2. The method for extracting fine-grained phenological parameters based on feature fusion networks according to claim 1, characterized in that, The specific method of step (1) is as follows: perform image quality and image content detection, manually identify images that are difficult to classify or unclear, mark these images as "need to be checked", and then delete them manually or by other means; and label the dataset, identify images with incorrect labels through manual review and delete or re-label them, and then perform data augmentation by rotating, cropping and randomly covering some data to increase the robustness of the model and construct a dataset suitable for training.

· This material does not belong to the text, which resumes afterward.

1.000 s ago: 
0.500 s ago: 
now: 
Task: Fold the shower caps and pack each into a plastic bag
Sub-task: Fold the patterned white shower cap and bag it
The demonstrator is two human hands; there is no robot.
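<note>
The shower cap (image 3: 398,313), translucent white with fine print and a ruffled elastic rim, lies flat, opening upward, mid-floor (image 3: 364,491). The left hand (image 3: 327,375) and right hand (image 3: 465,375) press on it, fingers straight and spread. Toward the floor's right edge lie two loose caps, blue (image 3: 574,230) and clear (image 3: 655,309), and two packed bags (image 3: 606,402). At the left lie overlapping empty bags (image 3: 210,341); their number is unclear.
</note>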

3. The method for extracting fine-grained phenological parameters based on feature fusion networks according to claim 1, characterized in that, The specific method for global feature extraction in step (2) is as follows; The pooling layer downsamples the feature map through max pooling, gradually reducing the spatial resolution of the feature map. Skip connections directly pass the input to the output layer. The feature map after being processed by a series of convolutional and pooling layers passes through a fully connected layer to extract the global semantic information of the phenological stage. The focus loss function is used to mitigate the sensitivity of the residual network to gradient changes, as shown in the following formula: FL(pt)=-α t (1-pt) γ log(pt) Where pt is the model's predicted probability for different phenological periods, and α t It is the weighting coefficient for different categories, and γ is the focus parameter.

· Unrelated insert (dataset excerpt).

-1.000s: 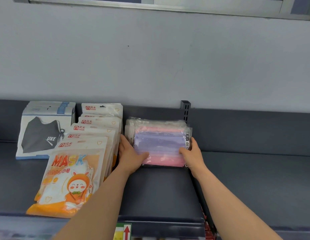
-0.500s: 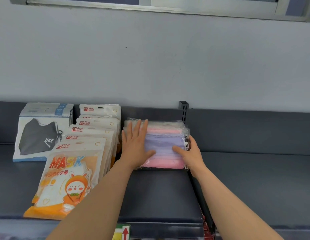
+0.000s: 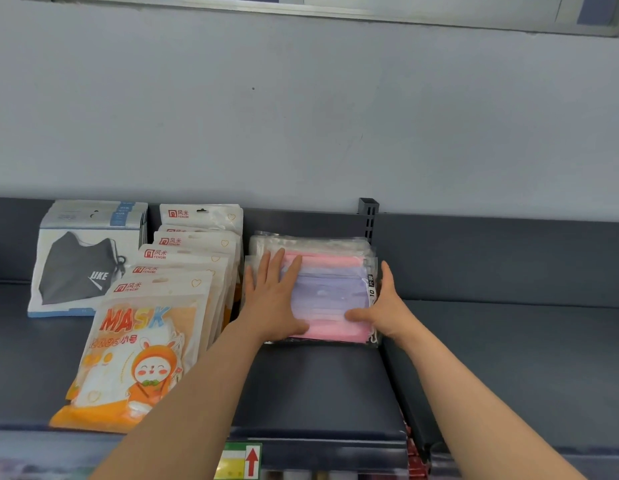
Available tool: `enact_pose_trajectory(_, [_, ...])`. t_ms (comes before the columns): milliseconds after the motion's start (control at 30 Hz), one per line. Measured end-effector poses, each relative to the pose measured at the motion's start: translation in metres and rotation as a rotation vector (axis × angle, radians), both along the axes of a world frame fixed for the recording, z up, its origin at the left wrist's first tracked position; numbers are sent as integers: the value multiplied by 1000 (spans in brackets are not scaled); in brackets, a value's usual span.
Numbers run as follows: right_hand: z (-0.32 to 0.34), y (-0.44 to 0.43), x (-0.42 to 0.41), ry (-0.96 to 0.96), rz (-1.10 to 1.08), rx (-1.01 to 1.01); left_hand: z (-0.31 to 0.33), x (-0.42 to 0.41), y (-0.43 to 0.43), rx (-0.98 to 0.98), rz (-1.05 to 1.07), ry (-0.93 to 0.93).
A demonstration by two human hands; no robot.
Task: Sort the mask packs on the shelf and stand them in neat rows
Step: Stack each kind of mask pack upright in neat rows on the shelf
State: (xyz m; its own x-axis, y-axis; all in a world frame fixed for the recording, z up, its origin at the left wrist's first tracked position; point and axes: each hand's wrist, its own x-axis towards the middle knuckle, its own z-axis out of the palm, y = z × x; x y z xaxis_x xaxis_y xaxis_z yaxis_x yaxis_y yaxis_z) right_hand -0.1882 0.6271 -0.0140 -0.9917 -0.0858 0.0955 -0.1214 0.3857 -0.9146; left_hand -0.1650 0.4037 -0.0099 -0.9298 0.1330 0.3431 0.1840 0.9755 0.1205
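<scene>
Left fingers point(image 3: 279, 268) spread flat and pressed against the front of the pastel mask packs point(image 3: 330, 289), thumb low near the bottom edge; nothing gripped. Right fingers point(image 3: 387, 271) held straight along the right edge of the same bundle, thumb laid across its lower front, bracing rather than closing round it. Left hand point(image 3: 273, 299) and right hand point(image 3: 384, 306) thus on either side of the bundle. Clear wrappers showing pink and lilac bands, long axis left to right, faces turned forward and tipped back towards the dark rear panel, standing on the dark shelf point(image 3: 322, 382) just left of a slotted upright point(image 3: 368, 216). Just beside, to the left, a row of orange cartoon mask packs point(image 3: 142, 344), long axis vertical, leaning back one behind another, front one reaching near the shelf's front lip. Further left, black mask packs point(image 3: 83, 265) stacked upright against the rear. Below the lip, a red arrow label point(image 3: 251, 462).
</scene>
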Motion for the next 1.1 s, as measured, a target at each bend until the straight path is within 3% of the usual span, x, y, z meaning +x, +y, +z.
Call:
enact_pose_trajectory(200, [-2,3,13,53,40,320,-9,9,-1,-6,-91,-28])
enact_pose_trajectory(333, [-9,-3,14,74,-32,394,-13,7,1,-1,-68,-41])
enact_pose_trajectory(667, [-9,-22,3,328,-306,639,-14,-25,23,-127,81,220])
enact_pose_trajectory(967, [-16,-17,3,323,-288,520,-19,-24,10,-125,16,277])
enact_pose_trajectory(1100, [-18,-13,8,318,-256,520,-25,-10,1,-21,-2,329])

4. The method for extracting fine-grained phenological parameters based on feature fusion networks according to claim 1, characterized in that, The specific method for local feature extraction in step (2) is as follows; A two-layer routing module is used to rearrange the input data and convert it into a shape. The form is as follows: then, the query, key, and value tensors are obtained through linear projection; the linear projection is calculated by multiplying the rearranged input data by the projection weights to obtain the corresponding query, key, and value; the routing between regions is implemented through a directed graph; In this stage, a region-level query and key matrix is generated by averaging the queries and keys for each region; only the connections between each region and the top k most relevant regions are retained. A local context enhancement term is introduced to further improve the representational power of local features; the specific formula is shown below: O=Attention(X r W q ,K g ,V g +LCE(X r W v ) K g =gather(K,topIndex(Q r (X r W k ) T )) V g =gather(V,topIndex(Q r (X r W v ) T ))) Among them, W q W k W v These represent the projection weights for the Q query, K key, and V value, respectively; O is the total attention sum; Q is the linear projection; and K... g For clustered bonds, V g For a value tensor, LCE(X) r W v ) is a value tensor, which is a local context enhancement term. The number of channels for each attention is set to 32, and the kernel size is 5. The lightweight local feature extraction uses the GELU activation function and cross-entropy loss function, and employs the AdamW algorithm for training and the RandAugment automated enhancement strategy to optimize model parameters; the GELU activation function is as follows: Where 0.5 is a coefficient used to scale a portion of the input, x is the input value, and tanh represents the hyperbolic tangent function. is a constant factor used to scale the input; 0.044715 is a constant used to adjust the cubic term of x to improve the approximation of the GELU function. The cross-entropy loss function is as follows: C represents the total number of categories, y i p is an indicator variable for the true label. i Let log(p) be the probability value of the i-th class predicted by the model. i ) represents the logarithm of the model's predicted probability.